I've just been a happier person in general. Moving to college really has changed who I am. I've taken back control of my life. I had spiraled out of control for so long since you left. When you left, my world fell apart, but I'm finally starting to get strong enough to put all the pieces back together. I cut my hair, decided going to the gym and dieting made me more miserable than happy, and kicked my self-harm habit to the curb after seven years. I learned to love all 5 feet, 6 and a half inches, and 237 pounds of myself. I don't hate what I see in the mirror anymore and it's like a weight lifted off my shoulders.
I love school. I've changed my major four times and am set on the major of Music Education. I love going to class and learning about what I'm going to be doing for the rest of my life. I don't mind doing homework or studying either. I love seeing that I'm getting good grades. I made the Dean's List my first semester and ended up with a 3.2 GPA at the end of my first year. Going from nearly not graduating from high school to succeeding with flying colors in college, I'd say I've changed a lot.
I'm still with Daryle and he makes me so happy. You don't know much about him because every time I would bring him or us up you would roll your eyes or sigh because you didn't care so I'd change the subject, but I need you to know he has become very important to me. We've been together for almost three and a half years. He goes to school in Nebraska and long distance is hard, but it never gets in the way. I really do believe he is the one, Dad. I can't see me being with anyone else but him and that makes me the happiest.
My life is moving on without you and I'm not sure if you even care. The last time we had dinner, you told me you are no longer going to call me, that I would have to call you if I wanted to be considered a part of your family and that if I didn't, I would be missing out. But isn't it you who also said that a phone works both ways? Since I first went to school in July last year, it has always been me calling. I'd call to tell you about how I'm doing, when I was coming home, and if you wanted to have dinner. After a year of the communication always being from my end, I'm so tired of having to call. I understand that for the longest time, it was from your end, but it was a different time and I am no longer the immature, irresponsible little girl you once knew. You told me that you and your wife talk about me everyday, but for some reason that isn't enough for you to want to pick up the phone. You are my father, you should care about me, you should want to know how I'm doing, but you don't. You can say you do all you want, but actions speak louder than words and if you really cared, you'd pick up the phone and call to make sure I'm doing okay.

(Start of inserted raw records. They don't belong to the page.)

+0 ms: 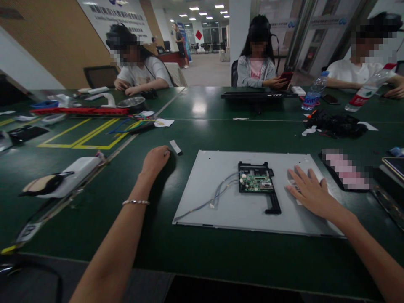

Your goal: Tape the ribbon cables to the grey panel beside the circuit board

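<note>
A flat grey panel (pixel 202 181) lies on the green table in front of me. On it sits a black plastic bracket (pixel 274 204) around a green circuit board (pixel 255 183). Grey cables (pixel 217 192) run from the board towards the panel's left front corner. My right hand (pixel 307 191) rests flat on the panel's right side, fingers spread, partly covering a pale label. Left of the panel, my left hand (pixel 156 160) is closed on the table; whatever its fingertips hold, if anything, is too small to make out. Just beyond it lies a small white strip (pixel 176 147).
To the left is a white power strip (pixel 74 176). A phone-like pink item (pixel 345 170) lies right of the panel. Farther back are black cables (pixel 336 123), two bottles, a black monitor-like slab (pixel 252 96) and a red bar (pixel 82 111). Three people sit across the table.
</note>
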Available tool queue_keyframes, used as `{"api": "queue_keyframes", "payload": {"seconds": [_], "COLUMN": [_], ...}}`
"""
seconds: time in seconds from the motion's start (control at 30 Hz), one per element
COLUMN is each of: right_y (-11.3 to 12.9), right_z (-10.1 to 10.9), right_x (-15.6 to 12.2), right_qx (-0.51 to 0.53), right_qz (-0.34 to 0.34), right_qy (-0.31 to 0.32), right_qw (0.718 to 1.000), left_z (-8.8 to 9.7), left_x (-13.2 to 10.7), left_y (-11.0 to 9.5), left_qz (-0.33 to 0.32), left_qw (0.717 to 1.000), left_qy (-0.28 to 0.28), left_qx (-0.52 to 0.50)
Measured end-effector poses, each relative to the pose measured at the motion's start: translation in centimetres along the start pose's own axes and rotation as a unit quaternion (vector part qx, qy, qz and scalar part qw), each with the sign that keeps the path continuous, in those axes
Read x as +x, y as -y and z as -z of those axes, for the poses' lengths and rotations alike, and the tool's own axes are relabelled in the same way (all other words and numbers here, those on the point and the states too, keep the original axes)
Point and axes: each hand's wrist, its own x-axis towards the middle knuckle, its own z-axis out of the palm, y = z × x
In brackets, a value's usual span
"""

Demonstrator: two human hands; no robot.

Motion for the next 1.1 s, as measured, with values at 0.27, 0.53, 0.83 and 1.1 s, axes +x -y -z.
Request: {"api": "queue_keyframes", "payload": {"seconds": [0.27,0.53,0.83,1.1], "right_y": [0.0,2.2,5.2,4.4], "right_z": [-0.3,1.8,2.5,1.8], "right_x": [-0.1,1.3,5.2,4.6], "right_qx": [0.023,0.189,0.319,0.343], "right_qz": [-0.007,0.138,0.237,0.226], "right_qy": [-0.027,-0.089,-0.051,-0.063], "right_qw": [0.999,0.968,0.916,0.910], "left_z": [0.9,5.1,8.6,7.0], "left_x": [-0.7,-1.9,-3.2,-3.5], "left_y": [-0.7,-6.0,-21.3,-29.6], "left_qz": [0.012,-0.049,-0.363,-0.437], "left_qw": [0.998,0.992,0.928,0.899], "left_qy": [0.019,-0.056,-0.041,-0.036], "left_qx": [0.064,0.103,0.070,0.015]}}
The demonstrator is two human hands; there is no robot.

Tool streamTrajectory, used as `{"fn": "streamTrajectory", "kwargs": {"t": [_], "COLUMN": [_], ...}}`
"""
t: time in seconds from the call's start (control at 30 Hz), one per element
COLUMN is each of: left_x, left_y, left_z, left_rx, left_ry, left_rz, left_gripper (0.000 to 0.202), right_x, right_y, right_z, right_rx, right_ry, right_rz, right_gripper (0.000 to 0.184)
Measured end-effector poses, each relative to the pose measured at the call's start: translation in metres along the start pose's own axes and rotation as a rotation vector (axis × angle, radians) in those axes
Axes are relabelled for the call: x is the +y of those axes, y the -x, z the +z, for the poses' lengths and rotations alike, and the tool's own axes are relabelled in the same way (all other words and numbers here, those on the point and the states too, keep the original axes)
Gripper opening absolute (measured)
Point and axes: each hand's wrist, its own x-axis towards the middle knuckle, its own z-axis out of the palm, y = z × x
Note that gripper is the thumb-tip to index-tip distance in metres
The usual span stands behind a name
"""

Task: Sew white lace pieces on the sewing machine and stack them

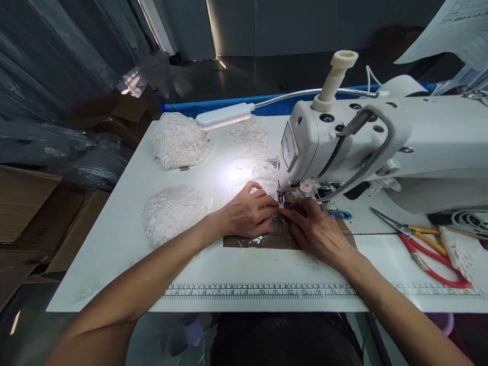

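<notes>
1. In the head view, the left hand [249, 211] has its fingers bent beside the presser foot [285, 198] of the white sewing machine [305, 142]; I cannot tell if it pinches or only presses.
2. The right hand [318, 229] has its fingertips close to the same foot, from the other side; its grip is also hidden, so I cannot tell.
3. The white lace [247, 173] lies from the foot toward the far edge of the worktop [110, 264], partly behind the left hand.
4. One lace pile [179, 140] lies at the far left corner, and a second pile [171, 211] is nearer, by the left edge.
5. A ruler strip [263, 291] runs along the near edge; red-handled scissors [434, 264] lie at its right part.
</notes>
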Motion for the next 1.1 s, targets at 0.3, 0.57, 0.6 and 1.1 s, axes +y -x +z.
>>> {"fn": "streamTrajectory", "kwargs": {"t": [0.3,0.57,0.6,1.1], "left_x": [-0.002,-0.001,-0.001,0.001], "left_y": [-0.002,-0.002,-0.002,-0.005], "left_z": [-0.001,-0.004,-0.004,-0.008], "left_rx": [-0.067,-0.157,-0.163,-0.227], "left_ry": [-0.023,-0.046,-0.052,-0.129], "left_rz": [-0.070,-0.116,-0.119,-0.201], "left_gripper": [0.029,0.039,0.040,0.040], "right_x": [-0.010,-0.002,0.003,0.020], "right_y": [-0.006,-0.001,-0.001,0.012], "right_z": [0.002,-0.002,-0.003,-0.027], "right_rx": [-0.152,-0.117,-0.103,0.147], "right_ry": [0.181,0.015,-0.055,-0.331], "right_rz": [0.131,0.161,0.194,0.391], "right_gripper": [0.043,0.036,0.036,0.025]}}
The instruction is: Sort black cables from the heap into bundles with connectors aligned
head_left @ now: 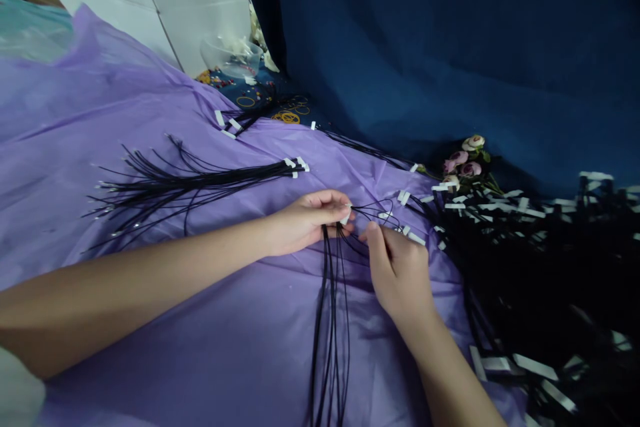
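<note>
The left hand [307, 220] pinches a small white rectangular tag [345, 215] between thumb and fingertips, just left of the right hand [403, 267]. The right fingers are curled inward with the thumb extended beside them; dark strands pass close to their tips, but whether they grip one I cannot tell. From the tag, a loose bundle of thin black cords [330, 300] hangs toward the near edge of the view, while a few finer strands loop right, in front of the right hand.

Underneath spreads a wrinkled purple plastic sheet [225, 347]. Its widest open stretch lies near and left, below the left forearm; the room narrows sharply to the right, where a heaped dark pile of white-tagged black cords [540, 267] crowds the right forearm. Left of and beyond the left hand lies a fanned black cord bundle with white tags [200, 181], its tagged end pointing right.

Along the sheet's far edge lie a smaller black tagged bundle [257, 110] and, just past it, yellow rubber bands [287, 118]. Pink and cream artificial flowers [471, 169] sit far right, against a dark-blue hanging cloth [450, 47] that bounds the far side. A clear plastic bowl [233, 57] stands farther left, beside white panels [200, 0].
</note>
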The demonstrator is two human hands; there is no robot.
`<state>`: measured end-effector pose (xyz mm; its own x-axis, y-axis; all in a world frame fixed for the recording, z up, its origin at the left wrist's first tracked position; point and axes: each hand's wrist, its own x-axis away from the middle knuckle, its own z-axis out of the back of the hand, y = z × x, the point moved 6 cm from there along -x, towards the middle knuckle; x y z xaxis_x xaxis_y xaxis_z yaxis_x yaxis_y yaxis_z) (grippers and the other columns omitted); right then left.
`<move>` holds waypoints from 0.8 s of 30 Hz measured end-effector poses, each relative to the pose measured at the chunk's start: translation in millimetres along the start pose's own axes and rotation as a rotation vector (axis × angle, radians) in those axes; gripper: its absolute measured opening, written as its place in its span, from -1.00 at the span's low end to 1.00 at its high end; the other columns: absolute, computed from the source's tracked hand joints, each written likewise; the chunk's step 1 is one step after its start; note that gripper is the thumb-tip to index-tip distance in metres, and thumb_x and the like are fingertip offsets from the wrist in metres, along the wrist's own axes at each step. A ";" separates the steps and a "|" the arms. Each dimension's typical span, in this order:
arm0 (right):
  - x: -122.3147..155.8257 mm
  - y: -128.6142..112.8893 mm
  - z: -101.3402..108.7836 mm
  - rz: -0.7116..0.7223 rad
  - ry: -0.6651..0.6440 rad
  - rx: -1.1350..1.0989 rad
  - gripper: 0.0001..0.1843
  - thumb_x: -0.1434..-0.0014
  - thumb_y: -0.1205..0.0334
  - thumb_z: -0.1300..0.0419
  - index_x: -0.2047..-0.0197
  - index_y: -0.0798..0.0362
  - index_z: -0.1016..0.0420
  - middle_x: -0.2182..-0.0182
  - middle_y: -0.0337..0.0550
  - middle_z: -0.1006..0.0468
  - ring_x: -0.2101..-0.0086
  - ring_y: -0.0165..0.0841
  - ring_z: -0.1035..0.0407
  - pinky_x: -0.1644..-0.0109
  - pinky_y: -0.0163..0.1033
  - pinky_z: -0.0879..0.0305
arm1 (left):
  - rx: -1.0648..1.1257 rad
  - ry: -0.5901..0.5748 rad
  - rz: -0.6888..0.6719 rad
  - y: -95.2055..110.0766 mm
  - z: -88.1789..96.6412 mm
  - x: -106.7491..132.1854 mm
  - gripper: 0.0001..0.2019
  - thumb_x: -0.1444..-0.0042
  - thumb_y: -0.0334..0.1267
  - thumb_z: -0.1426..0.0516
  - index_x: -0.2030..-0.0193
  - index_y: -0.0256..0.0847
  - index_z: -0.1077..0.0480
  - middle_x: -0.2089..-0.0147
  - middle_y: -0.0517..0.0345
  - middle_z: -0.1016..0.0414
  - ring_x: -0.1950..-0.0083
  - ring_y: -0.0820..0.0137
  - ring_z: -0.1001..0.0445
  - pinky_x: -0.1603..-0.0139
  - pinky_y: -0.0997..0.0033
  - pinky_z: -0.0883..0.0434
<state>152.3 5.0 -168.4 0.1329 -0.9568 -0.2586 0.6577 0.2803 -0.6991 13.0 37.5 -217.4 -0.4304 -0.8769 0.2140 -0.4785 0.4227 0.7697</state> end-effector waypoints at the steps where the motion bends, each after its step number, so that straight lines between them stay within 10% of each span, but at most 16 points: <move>1: 1.2 -5.1 4.2 0.087 0.073 0.096 -0.59 -0.32 0.09 0.01 0.39 0.13 -0.52 0.61 -0.21 -0.40 0.57 -0.44 -0.26 0.45 -0.32 -0.09 | -0.009 -0.006 0.003 0.0 -0.5 0.2 -0.85 -0.04 -0.35 -0.26 0.27 -0.27 -0.37 0.34 0.20 -0.45 0.29 0.43 -0.50 0.17 0.36 -0.30; 7: 7.2 -17.4 12.2 0.389 0.303 0.281 -0.83 -0.24 0.18 -0.16 0.24 0.14 -0.43 0.63 -0.32 -0.40 0.65 -0.51 -0.27 0.54 -0.40 -0.10 | -0.068 -0.052 0.010 1.5 -4.9 3.4 -0.88 -0.12 -0.33 -0.21 0.23 -0.28 -0.36 0.35 0.17 -0.45 0.26 0.46 -0.46 0.19 0.42 -0.26; 24: 5.0 -15.1 8.4 0.546 0.243 0.197 -0.91 -0.21 0.34 -0.22 0.20 0.08 -0.54 0.45 -0.20 -0.57 0.50 -0.48 -0.42 0.37 -0.40 -0.30 | -0.114 -0.146 0.092 -1.3 -7.7 5.8 -0.85 -0.07 -0.29 -0.25 0.27 -0.30 -0.40 0.34 0.13 -0.49 0.28 0.45 -0.45 0.15 0.40 -0.27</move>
<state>149.3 -4.7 -153.5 0.3314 -0.6283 -0.7038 0.6701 0.6819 -0.2932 17.0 30.1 -212.5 -0.5790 -0.7895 0.2034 -0.3457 0.4637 0.8158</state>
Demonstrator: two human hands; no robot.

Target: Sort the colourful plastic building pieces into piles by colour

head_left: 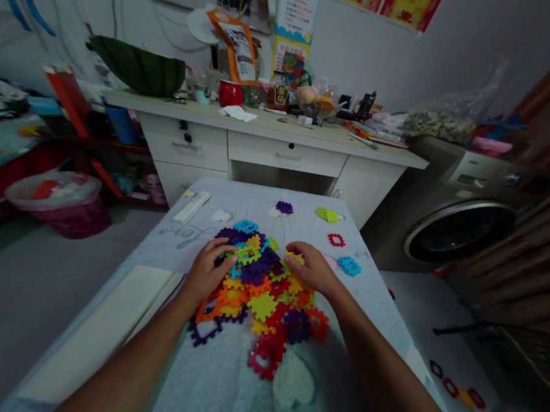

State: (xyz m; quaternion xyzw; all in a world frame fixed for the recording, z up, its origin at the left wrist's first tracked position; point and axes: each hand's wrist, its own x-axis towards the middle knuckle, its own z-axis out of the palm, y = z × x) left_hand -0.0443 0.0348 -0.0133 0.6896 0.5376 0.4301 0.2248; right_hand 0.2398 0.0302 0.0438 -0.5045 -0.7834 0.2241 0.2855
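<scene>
A heap of flat, toothed plastic tiles (261,290) in orange, purple, red, yellow, green and blue lies in the middle of a cloth-covered table (217,383). My left hand (206,271) rests on the heap's left side, fingers curled on a green tile (245,253). My right hand (310,267) lies on the heap's right side, its fingers bent over a yellow tile (295,256).
Loose tiles lie further back: purple (284,207), green (328,215), red (335,240), blue (348,266). A white remote (191,207) sits at the far left. Beyond stand a cluttered desk (282,135), a washing machine (460,219), and a pink bin (59,200). Tiles (455,385) lie on the floor.
</scene>
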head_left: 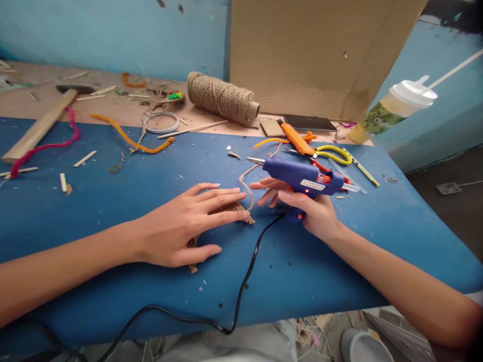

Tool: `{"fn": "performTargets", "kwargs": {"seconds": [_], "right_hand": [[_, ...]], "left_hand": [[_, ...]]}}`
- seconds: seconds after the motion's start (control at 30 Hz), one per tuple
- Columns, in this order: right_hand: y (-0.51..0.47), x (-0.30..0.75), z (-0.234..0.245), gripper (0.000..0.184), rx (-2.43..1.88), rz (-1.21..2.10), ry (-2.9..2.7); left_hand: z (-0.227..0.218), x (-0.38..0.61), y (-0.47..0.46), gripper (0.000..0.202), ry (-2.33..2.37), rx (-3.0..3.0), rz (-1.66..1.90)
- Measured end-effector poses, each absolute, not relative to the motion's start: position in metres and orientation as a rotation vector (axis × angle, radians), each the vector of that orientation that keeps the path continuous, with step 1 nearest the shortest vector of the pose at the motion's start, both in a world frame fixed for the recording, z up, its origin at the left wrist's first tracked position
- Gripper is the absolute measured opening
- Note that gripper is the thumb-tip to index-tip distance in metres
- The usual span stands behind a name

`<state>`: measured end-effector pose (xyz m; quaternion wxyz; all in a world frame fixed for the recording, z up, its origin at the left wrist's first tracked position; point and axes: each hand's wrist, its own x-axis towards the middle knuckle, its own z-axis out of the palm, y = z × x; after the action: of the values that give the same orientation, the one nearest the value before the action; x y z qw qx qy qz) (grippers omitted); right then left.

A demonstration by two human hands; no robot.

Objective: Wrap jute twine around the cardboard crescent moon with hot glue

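Observation:
My left hand (183, 226) lies palm down with its fingers spread over a piece of coiled or woven twine (248, 219) on the blue table. Most of that piece is hidden under the hand; bits stick out past the fingertips and below the thumb. A loose strand of twine (245, 185) runs up from it toward the back. In my right hand (320, 216) is a blue hot glue gun (290, 173), its nozzle pointing left above the table. A small red light glows on its side, and a clear glue stick (350, 187) protrudes from the rear.
A black cord (249, 271) trails from the gun over the table's front edge. Behind stand a twine spool (219, 98), a cardboard sheet (302, 55) and a lidded cup (392, 110). Near my right hand lie an orange cutter (297, 139) and yellow-handled scissors (334, 153). A hammer (41, 125) rests far left.

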<state>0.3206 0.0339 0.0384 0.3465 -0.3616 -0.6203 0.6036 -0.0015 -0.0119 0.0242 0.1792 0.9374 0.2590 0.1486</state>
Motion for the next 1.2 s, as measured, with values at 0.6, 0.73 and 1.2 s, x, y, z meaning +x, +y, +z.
{"fn": "performTargets", "kwargs": {"seconds": [0.6, 0.73, 1.2], "right_hand": [[0.037, 0.327, 0.032, 0.023, -0.815, 1.627, -1.820], [0.036, 0.326, 0.034, 0.029, -0.825, 1.637, -1.814], [0.036, 0.328, 0.034, 0.031, -0.802, 1.628, -1.837]], "left_hand": [[0.020, -0.008, -0.002, 0.057, 0.773, 2.216, 0.727], [0.022, -0.012, 0.000, 0.052, 0.795, 2.093, 0.807], [0.028, -0.027, 0.023, 0.044, 1.322, 1.699, 1.297]]}}
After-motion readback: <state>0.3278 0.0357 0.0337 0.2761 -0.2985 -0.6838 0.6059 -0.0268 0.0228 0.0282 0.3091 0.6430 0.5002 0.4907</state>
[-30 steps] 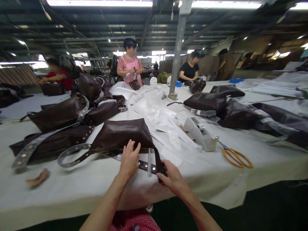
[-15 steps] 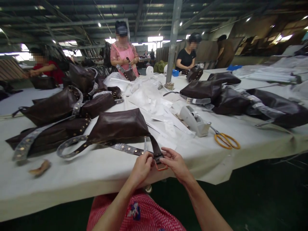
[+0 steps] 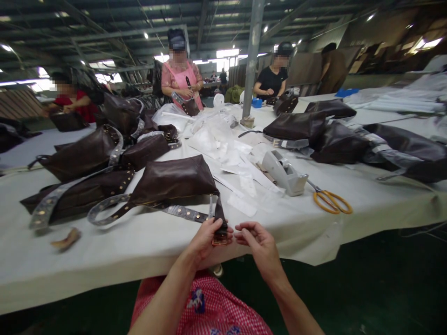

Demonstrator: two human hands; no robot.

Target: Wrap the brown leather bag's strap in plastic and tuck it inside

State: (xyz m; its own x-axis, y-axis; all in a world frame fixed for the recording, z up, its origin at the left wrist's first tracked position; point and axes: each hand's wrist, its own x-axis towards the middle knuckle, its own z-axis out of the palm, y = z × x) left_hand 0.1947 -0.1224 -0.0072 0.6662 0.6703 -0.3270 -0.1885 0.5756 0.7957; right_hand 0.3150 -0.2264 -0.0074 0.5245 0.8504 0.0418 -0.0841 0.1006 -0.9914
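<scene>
A dark brown leather bag (image 3: pixel 172 180) lies on the white-covered table (image 3: pixel 139 251) in front of me, its studded strap (image 3: pixel 185 214) trailing toward the near edge. My left hand (image 3: pixel 206 239) is closed on the strap's end with its metal buckle (image 3: pixel 220 238), holding it at the table edge. Just right of the buckle, my right hand (image 3: pixel 256 242) has its fingers pinched together; I cannot make out anything between them.
More brown bags (image 3: pixel 87 158) are piled at the left and others (image 3: pixel 314 130) at the right. A tape dispenser (image 3: pixel 284 173), yellow-handled scissors (image 3: pixel 330 200) and white paper pieces (image 3: pixel 230 158) lie in the middle. Three people work across the table beside a steel post (image 3: pixel 252 60).
My left hand left the bag's body and took the strap end. My right hand let go of the buckle and now pinches beside it. The buckle end came toward the table edge.
</scene>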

I'm not sure why I was never enough for you and why you didn't want anything to do with me and I don't know if I ever will or if I want to. I don't know if you will ever actually find this letter, but I hope you do. After years of being scared to say how I feel about you, I'm finally bigger and stronger, and I know who I am and no matter what cruel or rude things you have to say back, they can't hurt me. Maybe you'll read this and have some epiphany and your caller ID will show up on my phone or your name will show up in my emails since you know how much I don't like talking on the phone. Maybe you'll read this and I'll never know. Maybe this letter will never find you. But if it does, please just know I'm happier than I've ever been and I wish you were here to see it. I hope you're happy too.